#### [TASK TO COMPLETE]
Using the word "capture" as the filter, copy each matching line from the records.

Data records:
= = = = =

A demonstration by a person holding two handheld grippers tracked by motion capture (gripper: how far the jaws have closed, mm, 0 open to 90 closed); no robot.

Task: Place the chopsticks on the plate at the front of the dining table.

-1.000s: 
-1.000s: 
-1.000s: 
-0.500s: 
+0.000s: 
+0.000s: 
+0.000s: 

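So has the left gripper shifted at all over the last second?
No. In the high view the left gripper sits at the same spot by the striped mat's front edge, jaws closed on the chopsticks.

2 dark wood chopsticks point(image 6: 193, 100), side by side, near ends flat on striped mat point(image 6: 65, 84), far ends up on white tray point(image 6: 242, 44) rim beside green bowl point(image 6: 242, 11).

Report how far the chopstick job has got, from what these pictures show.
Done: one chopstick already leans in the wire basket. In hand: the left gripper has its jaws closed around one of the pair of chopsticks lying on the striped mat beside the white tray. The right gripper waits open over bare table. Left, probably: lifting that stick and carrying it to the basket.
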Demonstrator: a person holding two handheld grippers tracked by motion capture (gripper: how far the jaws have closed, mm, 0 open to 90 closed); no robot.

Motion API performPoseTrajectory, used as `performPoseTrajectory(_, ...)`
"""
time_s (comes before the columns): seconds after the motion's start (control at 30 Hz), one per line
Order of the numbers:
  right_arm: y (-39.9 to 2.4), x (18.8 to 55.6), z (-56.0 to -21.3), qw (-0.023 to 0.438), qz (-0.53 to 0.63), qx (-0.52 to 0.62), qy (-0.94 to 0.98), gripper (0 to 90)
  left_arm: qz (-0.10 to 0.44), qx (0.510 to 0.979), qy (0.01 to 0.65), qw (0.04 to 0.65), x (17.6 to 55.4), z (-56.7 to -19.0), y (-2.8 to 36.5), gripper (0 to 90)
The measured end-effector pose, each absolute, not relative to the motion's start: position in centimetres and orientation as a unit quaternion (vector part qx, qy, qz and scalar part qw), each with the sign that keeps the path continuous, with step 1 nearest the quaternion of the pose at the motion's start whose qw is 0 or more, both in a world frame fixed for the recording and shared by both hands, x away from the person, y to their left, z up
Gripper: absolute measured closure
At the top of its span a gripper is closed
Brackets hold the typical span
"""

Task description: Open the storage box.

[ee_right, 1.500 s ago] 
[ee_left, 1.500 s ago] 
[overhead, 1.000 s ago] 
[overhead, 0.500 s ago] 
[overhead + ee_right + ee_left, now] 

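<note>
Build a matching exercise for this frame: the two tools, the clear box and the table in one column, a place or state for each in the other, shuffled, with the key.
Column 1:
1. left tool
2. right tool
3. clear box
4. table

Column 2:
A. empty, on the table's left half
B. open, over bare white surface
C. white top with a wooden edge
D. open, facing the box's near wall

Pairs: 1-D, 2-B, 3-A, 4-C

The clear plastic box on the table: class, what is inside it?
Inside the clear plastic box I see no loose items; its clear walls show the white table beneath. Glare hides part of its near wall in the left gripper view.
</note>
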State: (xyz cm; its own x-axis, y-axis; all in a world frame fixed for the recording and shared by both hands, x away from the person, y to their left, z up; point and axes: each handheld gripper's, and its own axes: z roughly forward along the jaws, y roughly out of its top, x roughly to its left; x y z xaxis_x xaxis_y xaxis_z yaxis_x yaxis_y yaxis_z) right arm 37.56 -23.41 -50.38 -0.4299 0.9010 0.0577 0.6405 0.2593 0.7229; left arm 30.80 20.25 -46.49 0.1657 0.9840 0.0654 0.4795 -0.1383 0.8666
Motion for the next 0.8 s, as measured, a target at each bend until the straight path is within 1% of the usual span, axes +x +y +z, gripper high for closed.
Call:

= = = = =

#### [EXERCISE OUTPUT]
A demonstration by a person holding two handheld grippers tracked by motion capture (gripper: how far the jaws have closed, mm, 0 open to 90 closed); no robot.
Demonstrator: a person holding two handheld grippers tracked by motion capture (gripper: how far the jaws have closed, mm, 0 open to 90 closed); no robot.

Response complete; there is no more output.